Antrag von Irene Behrmann, BfHD-Fördermitglied, GreenBirth e.V. – Vorsitzende

Die a.o. Mitgliederversammlung des BfHD möge am 24.9.2010 beschließen,

den Vergleich vom 5.7. 2010 zu kündigen und eine Kernaufgaben-Nebenkostenpauschale (KNP)

in Höhe der jeweils anfallenden Haftpflichtsumme für jede unabhängig tätige Hebamme

(auch für die Zweithebamme) zu fordern.
Zur Begründung:

Die Schlichtungsverhandlungen waren mit der Zielsetzung anberaumt worden,

die gescheiterten Gebührenverhandlungen vom Frühjahr des Jahres unter Maßgabe

der Wirtschaftlichkeit nach § 134 a zu führen.

Dabei blieben die extrem gestiegenen Nebenkosten der Kernaufgabe Geburtshilfe

ungenügend berücksichtigt. Nach den Erhöhungen von € 100,- bzw. € 8,- (brutto)

bleiben den unabhängigen Hebammen nach Abzügen von Steuern und Sachkosten

pro Geburtshausgeburt ca. 274,00 €,
pro Hausgeburt ca. 300,- € und als

Beleghebamme ca. 118,50 €.

Der Gesetzgeber schreibt vor, dass um die Kernaufgabe ausüben zu dürfen,

die erwähnten Nebenkosten in voller Höhe im Voraus zu entrichten sind.

Das geht aber nur unter der Voraussetzung,

dass diese hohen Nebenkosten berücksichtigt werden.

Es kann nicht länger hingenommen werden, dass diese Kosten

durch andere Tätigkeiten erwirtschaftet werden müssen.

Die Haftpflicht muss die Hebamme, die ihrer Kernaufgabe nachgeht,

zurzeit von ihrem Nettoverdienst vorstrecken, bei einem

kalkulierten Stundenlohn von netto ca. 7,50 €.
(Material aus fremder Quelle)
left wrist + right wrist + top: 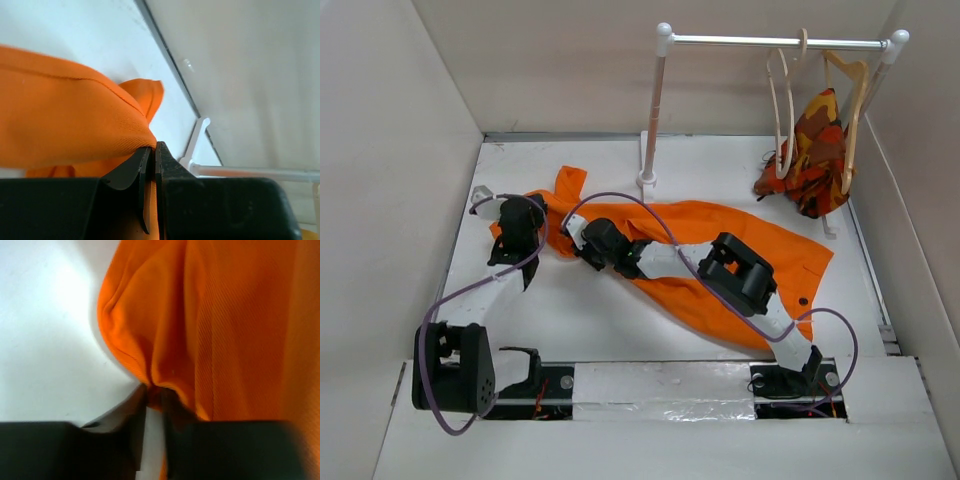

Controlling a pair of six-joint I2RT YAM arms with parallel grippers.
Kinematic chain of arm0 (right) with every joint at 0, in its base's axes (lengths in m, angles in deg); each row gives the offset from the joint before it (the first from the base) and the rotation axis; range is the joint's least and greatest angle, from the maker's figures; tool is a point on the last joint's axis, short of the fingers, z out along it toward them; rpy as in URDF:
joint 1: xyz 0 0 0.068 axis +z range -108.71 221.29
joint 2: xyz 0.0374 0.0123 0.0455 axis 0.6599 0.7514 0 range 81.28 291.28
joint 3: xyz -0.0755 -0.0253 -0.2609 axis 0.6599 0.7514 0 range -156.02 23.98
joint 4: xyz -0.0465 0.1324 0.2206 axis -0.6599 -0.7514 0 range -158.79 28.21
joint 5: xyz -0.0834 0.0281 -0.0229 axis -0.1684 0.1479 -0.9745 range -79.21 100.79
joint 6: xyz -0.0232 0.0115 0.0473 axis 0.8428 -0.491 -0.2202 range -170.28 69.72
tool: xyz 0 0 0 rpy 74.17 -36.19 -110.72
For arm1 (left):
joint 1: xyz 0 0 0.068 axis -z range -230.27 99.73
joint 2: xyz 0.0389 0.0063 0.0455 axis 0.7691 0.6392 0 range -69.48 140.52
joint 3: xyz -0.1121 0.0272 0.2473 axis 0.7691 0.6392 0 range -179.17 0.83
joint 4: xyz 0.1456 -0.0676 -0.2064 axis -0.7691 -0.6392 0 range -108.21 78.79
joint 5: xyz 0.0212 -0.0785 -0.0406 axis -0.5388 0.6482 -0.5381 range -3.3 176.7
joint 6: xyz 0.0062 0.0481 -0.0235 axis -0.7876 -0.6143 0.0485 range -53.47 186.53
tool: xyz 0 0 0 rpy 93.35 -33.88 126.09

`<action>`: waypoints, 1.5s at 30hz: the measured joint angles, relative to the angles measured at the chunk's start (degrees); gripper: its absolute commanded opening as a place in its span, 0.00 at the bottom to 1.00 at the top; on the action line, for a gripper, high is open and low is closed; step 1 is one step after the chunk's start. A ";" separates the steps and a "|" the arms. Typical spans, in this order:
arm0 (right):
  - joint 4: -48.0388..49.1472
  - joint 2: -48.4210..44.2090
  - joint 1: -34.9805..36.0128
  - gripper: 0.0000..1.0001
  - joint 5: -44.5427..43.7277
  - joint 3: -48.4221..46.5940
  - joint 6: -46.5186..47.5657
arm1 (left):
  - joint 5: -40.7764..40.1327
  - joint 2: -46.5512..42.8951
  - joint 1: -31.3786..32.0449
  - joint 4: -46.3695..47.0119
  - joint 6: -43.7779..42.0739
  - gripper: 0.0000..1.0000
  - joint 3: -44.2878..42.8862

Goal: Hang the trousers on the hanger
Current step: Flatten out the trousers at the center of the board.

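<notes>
The bright-orange trousers (720, 218) lie spread across the middle of the white table, legs pointing left. My left gripper (492, 210) is at their far-left end. In the left wrist view it (153, 145) is shut on a fold of the orange cloth (65, 115). My right gripper (575, 225) is over the cloth just right of that. In the right wrist view it (154, 390) is shut on a bunched edge of the trousers (225, 330). The thin pale cream hanger (782, 105) hangs on the rail at the back right, away from both grippers.
A white clothes rail (770, 41) stands at the back of the table, its left post (652, 110) just behind the trousers. A darker tan hanger (855, 100) on the rail carries a patterned orange-and-brown garment (815, 150). Walls enclose the table on three sides.
</notes>
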 measured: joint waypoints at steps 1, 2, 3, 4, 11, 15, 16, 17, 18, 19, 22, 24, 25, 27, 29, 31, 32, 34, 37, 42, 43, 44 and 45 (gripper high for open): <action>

Eine Geburtshaushebamme muss 13,

eine Hausgeburtshebamme 12 und

eine Beleghebamme mit 1:1 Betreuung sogar 31 Geburten

mit bis zu 11 Stunden Arbeit begleiten,

um ausschließlich die Nebenkosten Haftpflicht zu erwirtschaften.

75 % der unabhängigen Hebammen begleiten pro Jahr

nachfragebedingt aber nur bis zu 10 Geburten.